Nesse âmbito, há uma oportunidade gigantesca de negócios, e a prova está no sucesso de apps como o iFood, Cabify e o RecargaPay, entre outros, que apostam na conectividade móvel dos brasileiros e já possuem dezenas de milhões de clientes no Brasil.

Outros exemplos incluem o aplicativo de compras do Magazine Luiza, que contou com mais de dez milhões de downloads em 2017; e a Amaro, que já concentra mais de 60% das vendas via o app da marca.

Dados globais da Adyen mostram que as transações via mobile crescem rapidamente ano a ano, saltando de 34% em janeiro de 2016 para 43% em janeiro de 2017 e 58% em setembro deste ano.

Sem barreiras na hora de comprar

Uma característica importante desta geração é que ela chegou ainda mais conectada e exigente com a experiência de consumo, sendo os early adopters das tecnologias emergentes, como as carteiras digitais e os pagamentos de um único toque.

Mais velozes e mais impacientes, os Z’s querem acesso a praticamente qualquer coisa e em qualquer canal desejado, e as marcas já precisam oferecer de cara uma experiência de compras que se adeque a esse imediatismo. Devido a isso, entre outros fatores, a Ernst & Young chegou a denominar os Z’s de “Millennials sob efeito de esteróides”.
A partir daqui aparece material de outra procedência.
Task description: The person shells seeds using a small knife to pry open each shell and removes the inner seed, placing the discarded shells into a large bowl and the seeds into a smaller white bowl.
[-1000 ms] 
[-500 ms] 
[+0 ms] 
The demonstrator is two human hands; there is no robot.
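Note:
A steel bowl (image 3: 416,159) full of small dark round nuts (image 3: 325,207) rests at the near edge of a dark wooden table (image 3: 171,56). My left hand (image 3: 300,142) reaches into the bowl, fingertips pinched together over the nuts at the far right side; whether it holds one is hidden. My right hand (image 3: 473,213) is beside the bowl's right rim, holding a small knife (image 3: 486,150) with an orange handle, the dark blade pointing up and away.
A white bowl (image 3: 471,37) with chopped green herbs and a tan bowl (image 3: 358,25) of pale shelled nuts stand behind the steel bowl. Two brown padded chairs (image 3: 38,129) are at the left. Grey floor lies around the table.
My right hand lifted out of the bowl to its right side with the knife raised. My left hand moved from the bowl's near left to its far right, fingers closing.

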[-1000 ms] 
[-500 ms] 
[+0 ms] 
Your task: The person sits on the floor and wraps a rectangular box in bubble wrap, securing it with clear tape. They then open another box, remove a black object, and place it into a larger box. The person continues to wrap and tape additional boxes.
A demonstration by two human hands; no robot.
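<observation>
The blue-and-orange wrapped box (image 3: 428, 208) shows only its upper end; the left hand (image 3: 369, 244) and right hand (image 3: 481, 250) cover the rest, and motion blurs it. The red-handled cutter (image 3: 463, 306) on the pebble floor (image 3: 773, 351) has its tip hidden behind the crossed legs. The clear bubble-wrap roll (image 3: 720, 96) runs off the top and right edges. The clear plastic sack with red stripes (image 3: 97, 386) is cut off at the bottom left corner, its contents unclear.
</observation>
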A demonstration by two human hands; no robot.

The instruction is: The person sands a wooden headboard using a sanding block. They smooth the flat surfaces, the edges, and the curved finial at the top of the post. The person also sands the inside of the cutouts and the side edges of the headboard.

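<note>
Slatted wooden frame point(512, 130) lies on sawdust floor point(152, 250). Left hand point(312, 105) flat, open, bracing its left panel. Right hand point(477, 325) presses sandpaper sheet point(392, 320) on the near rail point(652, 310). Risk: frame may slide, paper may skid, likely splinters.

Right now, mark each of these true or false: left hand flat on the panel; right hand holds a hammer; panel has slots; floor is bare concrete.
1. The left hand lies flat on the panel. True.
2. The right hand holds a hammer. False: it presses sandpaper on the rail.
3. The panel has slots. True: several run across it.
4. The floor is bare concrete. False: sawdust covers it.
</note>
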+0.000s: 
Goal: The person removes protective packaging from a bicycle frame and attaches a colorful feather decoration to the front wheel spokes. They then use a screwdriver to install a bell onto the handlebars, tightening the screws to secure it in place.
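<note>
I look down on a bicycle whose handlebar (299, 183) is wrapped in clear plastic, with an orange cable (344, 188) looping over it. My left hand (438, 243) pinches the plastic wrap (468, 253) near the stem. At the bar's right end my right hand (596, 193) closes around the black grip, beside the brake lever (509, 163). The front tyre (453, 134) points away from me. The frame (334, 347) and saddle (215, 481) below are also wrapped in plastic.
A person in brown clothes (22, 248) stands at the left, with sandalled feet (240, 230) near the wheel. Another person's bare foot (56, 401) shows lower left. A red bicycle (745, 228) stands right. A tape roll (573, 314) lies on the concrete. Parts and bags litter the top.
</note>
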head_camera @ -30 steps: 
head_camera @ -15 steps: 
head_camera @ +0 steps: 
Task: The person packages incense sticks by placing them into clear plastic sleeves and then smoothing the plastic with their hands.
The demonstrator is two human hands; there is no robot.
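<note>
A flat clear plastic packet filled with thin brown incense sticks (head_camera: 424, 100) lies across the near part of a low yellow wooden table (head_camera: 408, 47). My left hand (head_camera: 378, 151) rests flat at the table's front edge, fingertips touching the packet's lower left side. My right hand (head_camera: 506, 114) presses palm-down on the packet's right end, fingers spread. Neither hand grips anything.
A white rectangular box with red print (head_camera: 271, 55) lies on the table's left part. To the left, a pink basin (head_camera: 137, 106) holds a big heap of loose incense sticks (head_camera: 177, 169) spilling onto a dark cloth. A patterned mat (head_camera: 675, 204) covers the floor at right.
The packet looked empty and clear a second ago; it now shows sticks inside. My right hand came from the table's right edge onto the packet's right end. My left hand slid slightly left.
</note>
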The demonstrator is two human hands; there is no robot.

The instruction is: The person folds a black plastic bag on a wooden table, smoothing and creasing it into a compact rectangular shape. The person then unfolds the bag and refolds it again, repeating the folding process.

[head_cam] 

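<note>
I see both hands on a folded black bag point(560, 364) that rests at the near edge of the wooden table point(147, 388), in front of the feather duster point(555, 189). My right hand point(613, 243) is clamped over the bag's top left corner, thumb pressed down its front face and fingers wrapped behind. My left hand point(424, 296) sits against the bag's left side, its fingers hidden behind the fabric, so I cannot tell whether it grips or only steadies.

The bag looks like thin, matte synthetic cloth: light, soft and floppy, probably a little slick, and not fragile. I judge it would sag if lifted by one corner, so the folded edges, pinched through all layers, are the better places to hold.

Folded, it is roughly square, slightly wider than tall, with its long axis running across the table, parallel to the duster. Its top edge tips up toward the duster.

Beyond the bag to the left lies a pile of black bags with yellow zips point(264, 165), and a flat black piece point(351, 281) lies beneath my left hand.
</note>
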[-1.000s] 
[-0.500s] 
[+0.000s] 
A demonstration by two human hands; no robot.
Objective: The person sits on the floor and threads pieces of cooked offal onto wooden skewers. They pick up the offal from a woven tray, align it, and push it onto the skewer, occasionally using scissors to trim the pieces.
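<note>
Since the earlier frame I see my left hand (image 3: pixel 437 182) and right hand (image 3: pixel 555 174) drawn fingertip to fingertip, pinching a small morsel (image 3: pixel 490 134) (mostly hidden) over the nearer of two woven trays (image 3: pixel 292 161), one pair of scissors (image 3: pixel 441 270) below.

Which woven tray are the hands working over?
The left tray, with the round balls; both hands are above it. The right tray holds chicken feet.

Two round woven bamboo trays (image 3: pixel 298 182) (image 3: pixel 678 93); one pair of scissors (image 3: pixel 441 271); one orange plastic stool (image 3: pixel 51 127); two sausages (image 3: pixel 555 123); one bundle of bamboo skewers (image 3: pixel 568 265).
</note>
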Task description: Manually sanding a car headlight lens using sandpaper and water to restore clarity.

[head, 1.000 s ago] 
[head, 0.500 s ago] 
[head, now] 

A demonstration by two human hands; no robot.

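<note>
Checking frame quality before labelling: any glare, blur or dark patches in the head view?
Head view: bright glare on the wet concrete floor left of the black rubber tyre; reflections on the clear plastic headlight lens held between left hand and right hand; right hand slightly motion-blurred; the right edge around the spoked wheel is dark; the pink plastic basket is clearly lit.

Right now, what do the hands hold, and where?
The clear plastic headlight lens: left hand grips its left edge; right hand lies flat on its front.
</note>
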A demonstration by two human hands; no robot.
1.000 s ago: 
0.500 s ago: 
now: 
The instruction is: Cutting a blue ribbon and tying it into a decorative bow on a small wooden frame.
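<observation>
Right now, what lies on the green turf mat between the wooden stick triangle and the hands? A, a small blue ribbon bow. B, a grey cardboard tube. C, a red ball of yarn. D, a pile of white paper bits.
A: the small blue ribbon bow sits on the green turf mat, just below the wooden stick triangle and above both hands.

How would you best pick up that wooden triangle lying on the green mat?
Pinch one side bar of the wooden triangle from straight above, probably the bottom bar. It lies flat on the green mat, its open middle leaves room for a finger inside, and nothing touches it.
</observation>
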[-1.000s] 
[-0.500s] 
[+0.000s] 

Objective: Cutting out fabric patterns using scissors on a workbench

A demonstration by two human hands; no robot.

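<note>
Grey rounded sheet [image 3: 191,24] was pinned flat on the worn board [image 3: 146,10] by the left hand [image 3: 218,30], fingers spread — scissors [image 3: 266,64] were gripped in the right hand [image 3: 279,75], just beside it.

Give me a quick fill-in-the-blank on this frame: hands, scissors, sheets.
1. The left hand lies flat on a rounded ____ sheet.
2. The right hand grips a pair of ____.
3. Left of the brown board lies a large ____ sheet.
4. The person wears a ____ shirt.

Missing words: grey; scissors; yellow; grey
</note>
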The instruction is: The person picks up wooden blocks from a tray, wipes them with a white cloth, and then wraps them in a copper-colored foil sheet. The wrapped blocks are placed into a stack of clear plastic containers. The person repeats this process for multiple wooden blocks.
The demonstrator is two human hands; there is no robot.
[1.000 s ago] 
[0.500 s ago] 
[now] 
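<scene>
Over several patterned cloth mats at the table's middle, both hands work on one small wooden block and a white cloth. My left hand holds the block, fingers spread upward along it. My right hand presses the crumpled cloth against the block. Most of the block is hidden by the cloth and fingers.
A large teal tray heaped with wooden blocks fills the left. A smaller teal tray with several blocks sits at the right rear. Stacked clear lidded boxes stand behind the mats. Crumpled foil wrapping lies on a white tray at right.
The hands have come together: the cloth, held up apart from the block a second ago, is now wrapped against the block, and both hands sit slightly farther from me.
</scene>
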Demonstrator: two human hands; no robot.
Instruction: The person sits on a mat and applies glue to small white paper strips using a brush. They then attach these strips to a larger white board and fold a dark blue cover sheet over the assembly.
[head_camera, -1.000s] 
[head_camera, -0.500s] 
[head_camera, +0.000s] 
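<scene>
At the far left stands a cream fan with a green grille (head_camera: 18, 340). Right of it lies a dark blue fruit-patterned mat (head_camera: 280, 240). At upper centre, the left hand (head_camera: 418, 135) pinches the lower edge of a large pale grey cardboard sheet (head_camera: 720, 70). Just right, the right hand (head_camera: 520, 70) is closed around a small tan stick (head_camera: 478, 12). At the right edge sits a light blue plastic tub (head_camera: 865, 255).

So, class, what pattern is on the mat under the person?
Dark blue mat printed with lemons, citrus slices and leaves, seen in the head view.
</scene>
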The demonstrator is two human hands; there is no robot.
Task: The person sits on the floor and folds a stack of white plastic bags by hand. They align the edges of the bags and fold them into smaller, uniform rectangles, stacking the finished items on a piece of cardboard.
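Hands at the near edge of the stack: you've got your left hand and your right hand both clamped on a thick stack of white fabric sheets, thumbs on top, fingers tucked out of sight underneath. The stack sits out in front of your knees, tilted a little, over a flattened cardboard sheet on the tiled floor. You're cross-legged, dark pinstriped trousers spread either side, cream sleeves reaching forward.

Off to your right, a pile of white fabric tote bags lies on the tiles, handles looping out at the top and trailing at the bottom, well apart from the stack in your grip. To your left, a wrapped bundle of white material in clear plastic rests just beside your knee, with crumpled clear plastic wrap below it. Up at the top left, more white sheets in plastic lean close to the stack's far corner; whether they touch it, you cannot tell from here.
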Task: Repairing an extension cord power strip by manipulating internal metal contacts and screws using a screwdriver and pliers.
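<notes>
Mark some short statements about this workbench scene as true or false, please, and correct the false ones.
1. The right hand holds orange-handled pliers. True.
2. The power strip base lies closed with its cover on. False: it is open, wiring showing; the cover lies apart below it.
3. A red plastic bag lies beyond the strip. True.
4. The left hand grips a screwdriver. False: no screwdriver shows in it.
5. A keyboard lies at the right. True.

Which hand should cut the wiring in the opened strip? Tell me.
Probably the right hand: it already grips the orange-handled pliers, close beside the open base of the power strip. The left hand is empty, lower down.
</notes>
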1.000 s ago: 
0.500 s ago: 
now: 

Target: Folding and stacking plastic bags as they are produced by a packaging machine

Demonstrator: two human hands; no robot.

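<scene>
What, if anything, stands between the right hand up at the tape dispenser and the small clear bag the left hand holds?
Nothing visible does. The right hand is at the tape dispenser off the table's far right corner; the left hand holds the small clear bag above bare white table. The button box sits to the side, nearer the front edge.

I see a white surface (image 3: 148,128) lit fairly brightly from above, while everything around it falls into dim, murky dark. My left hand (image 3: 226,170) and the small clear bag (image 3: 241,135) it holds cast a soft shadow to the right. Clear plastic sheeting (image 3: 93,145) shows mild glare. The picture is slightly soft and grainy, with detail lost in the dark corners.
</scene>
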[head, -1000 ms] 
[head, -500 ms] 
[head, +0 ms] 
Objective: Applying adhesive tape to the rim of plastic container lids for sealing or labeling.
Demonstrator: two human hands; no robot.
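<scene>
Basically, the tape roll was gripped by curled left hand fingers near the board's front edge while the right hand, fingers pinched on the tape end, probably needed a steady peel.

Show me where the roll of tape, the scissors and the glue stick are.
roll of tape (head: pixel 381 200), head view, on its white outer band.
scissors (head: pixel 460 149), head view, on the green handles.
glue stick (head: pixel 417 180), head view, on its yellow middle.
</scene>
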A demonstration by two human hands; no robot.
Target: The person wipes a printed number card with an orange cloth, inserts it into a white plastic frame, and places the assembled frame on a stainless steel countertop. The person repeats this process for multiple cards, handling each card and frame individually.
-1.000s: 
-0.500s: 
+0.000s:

Portanto, para eles, a experiência oferecida pelas marcas nesses dispositivos influenciam fortemente a escolha de consumo. E um dos maiores cuidados deve ser com o processo de checkout, elemento que, se apresentar atritos, age como um dos principais impulsionadores de desistência do carrinho de compras.

E o abandono de carrinho vem ocorrendo com alarmantes 82% das intenções de compras no e-commerce neste primeiro semestre, como mostrou o E-commerce Radar 2018.

Levando em conta que 55% dos Z’s brasileiros se consideram ansiosos, entendemos melhor como isso pode se aplicar ao impacto com as barreiras que encontram na hora de pagar. Por exemplo, páginas desnecessárias de autenticação e formulários repetitivos de cadastros – eles preferem pagar de forma “invisível” com um ou nenhum toque na tela do smartphone.

Aliando a experiência do usuário ao aumento de conversões do varejo, muitas empresas já estão adotando recursos tecnológicos que tiram das mãos do consumidor a responsabilidade de preencher longos formulários ou se autenticar, usando dados tokenizados – ou seja, por meio de tokens – do usuário para compras futuras no mesmo dispositivo ou em outros, desde que o lojista tenha seus canais integrados.

Querem ser tratados da mesma forma, em qualquer lugar

Embora o mobile commerce esteja se tornando o principal meio de compras dessa geração, eles não excluem visitar as lojas físicas. Isso, claro, se o lojista eliminar algumas barreiras na experiência da visita.

Isso porque, sendo nativamente multicanal, eles querem ser reconhecidos e tratados da mesma forma em todos os lugares, sem precisar se identificar. Dados da Adyen mostram que metade deles compraria mais da marca que implementasse as preferências individuais de compras.

Portanto, quando se trata da experiência do usuário, o que eles mais esperam é que as plataformas online, móvel e a loja física funcionem totalmente integradas. Os novos consumidores não querem pedaços diferentes da experiência em diversos lugares, e sim a marca toda em todo lugar.

Nesse sentido, a Adyen identificou que 54% deles já compraram online e optaram por buscar os produtos em lojas físicas. Além disso, 48% dos Z’s esperam ter a possibilidade de devolver itens comprados online em um loja física.

Um exemplo dessa experiência integrada é a Amaro, varejista brasileiro que oferece “guide shops”, ou showrooms físicos para consumidores conferirem os produtos antes de comprar online, além de servir para devolver ou buscar as compras. Não é à toa que esse modelo de negócios está entre os mais promissores dos próximos anos.

No fim do dia, o varejista que estiver preparado para entender esses novos consumidores e se adaptar às preferências dos Z’s e das gerações seguintes será compensado com consumidores fidelizados, conectados e com alto poder de compra.